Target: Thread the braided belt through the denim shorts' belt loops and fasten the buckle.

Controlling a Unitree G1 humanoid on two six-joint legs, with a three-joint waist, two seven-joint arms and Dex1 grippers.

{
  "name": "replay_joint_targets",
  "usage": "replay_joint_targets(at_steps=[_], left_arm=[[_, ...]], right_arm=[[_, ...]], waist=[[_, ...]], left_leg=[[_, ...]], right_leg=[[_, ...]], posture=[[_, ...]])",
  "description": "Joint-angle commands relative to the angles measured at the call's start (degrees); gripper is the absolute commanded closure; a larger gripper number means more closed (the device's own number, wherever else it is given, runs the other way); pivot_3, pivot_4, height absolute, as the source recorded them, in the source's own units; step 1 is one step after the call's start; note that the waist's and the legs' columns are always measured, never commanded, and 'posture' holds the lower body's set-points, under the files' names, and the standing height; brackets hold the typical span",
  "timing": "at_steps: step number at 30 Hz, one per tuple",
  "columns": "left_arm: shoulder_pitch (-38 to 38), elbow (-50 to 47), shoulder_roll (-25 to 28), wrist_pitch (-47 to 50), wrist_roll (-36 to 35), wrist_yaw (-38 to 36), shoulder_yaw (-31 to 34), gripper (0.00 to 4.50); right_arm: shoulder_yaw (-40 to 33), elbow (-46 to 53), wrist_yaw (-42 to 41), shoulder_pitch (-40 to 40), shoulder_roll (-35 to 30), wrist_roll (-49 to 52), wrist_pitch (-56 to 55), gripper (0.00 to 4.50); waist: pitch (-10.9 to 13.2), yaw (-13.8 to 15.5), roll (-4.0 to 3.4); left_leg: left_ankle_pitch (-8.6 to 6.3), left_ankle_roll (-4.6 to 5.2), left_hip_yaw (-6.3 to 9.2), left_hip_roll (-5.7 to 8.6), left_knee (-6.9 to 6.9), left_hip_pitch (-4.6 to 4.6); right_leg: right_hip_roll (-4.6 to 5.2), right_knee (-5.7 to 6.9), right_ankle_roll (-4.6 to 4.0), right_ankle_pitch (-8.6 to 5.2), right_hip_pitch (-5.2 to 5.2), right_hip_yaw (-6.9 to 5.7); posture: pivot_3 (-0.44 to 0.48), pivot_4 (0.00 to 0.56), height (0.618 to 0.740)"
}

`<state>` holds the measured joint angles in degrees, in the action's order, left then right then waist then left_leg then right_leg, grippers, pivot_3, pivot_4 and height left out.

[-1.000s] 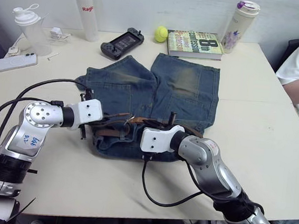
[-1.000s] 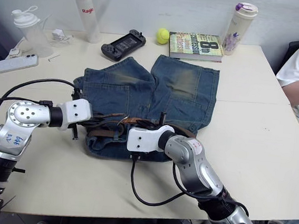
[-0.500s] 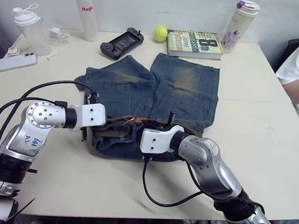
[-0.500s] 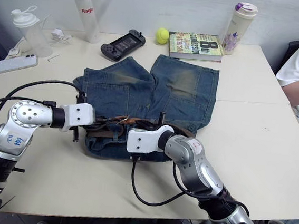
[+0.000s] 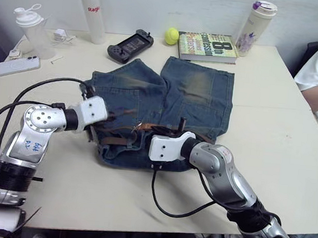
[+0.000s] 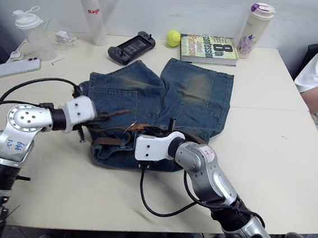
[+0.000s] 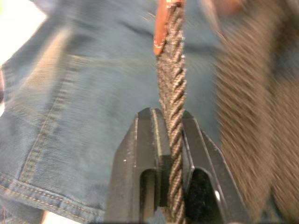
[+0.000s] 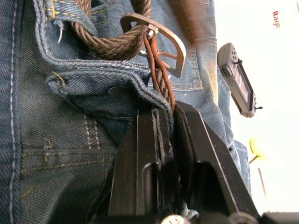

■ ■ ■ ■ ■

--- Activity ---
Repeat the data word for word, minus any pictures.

--- Exercise solution ---
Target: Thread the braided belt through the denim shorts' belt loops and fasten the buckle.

Controlling a Unitree G1 humanoid on two six-joint legs, with a three-joint waist, two seven-joint arms and Dex1 grippers.

{
  "name": "replay_joint_targets",
  "usage": "replay_joint_targets(at_steps=[_], left_arm=[[_, ...]], right_arm=[[_, ...]], waist=[[_, ...]], left_leg=[[_, ...]], right_leg=[[_, ...]], posture=[[_, ...]])",
  "description": "Joint-angle commands relative to the angles measured at the call's start (degrees); gripper is the absolute commanded closure; a larger gripper number means more closed (the device's own number, wherever else it is given, runs the other way); pivot_3, pivot_4, height absolute, as the source recorded them, in the source's own units; step 1 is one step after the call's start; note that the waist's and the legs' columns are always measured, never commanded, and 'posture' holds the lower body's set-points, under the files' names, and the standing height; brackets hold the typical span",
  "timing": "at_steps: step number at 30 Hz, one per tuple",
  "columns": "left_arm: shoulder_pitch (-38 to 38), elbow (-50 to 47), shoulder_roll (-25 to 28), wrist_pitch (-47 to 50), wrist_roll (-36 to 35), wrist_yaw (-38 to 36), shoulder_yaw (-31 to 34), gripper (0.00 to 4.50); right_arm: shoulder_yaw (-40 to 33), elbow (-46 to 53), wrist_yaw (-42 to 41), shoulder_pitch (-40 to 40), shoulder_roll (-35 to 30), wrist_roll (-49 to 52), wrist_pitch (-56 to 55), gripper (0.00 to 4.50); waist: pitch (-10.9 to 13.2), yaw (-13.8 to 15.5), roll (-4.0 to 3.4); left_leg: left_ankle_pitch (-8.6 to 6.3), left_ankle_roll (-4.6 to 5.2), left_hip_yaw (-6.3 to 9.2), left_hip_roll (-5.7 to 8.6), left_knee (-6.9 to 6.9), left_hip_pitch (-4.6 to 4.6); right_leg: right_hip_roll (-4.6 to 5.2), right_knee (-5.7 to 6.9), right_ankle_roll (-4.6 to 4.0), right_ankle_pitch (-8.6 to 5.2), right_hip_pitch (-5.2 to 5.2), right_hip_yaw (-6.9 to 5.7); posture: pivot_3 (-0.44 to 0.48), pivot_4 (0.00 to 0.56), height (0.618 to 0.740)"
}

`<state>` holds the measured joint angles in degrees, in the action's order, left then right then waist then left_leg then right_leg, grippers, pivot_3, pivot_4 and height left out.

[-1.000s] 
[-1.000s] 
[-0.500s] 
[-0.500s] 
[+0.000s] 
[+0.000s] 
[+0.000s] 
[+0.000s] 

No further output is required for this exercise.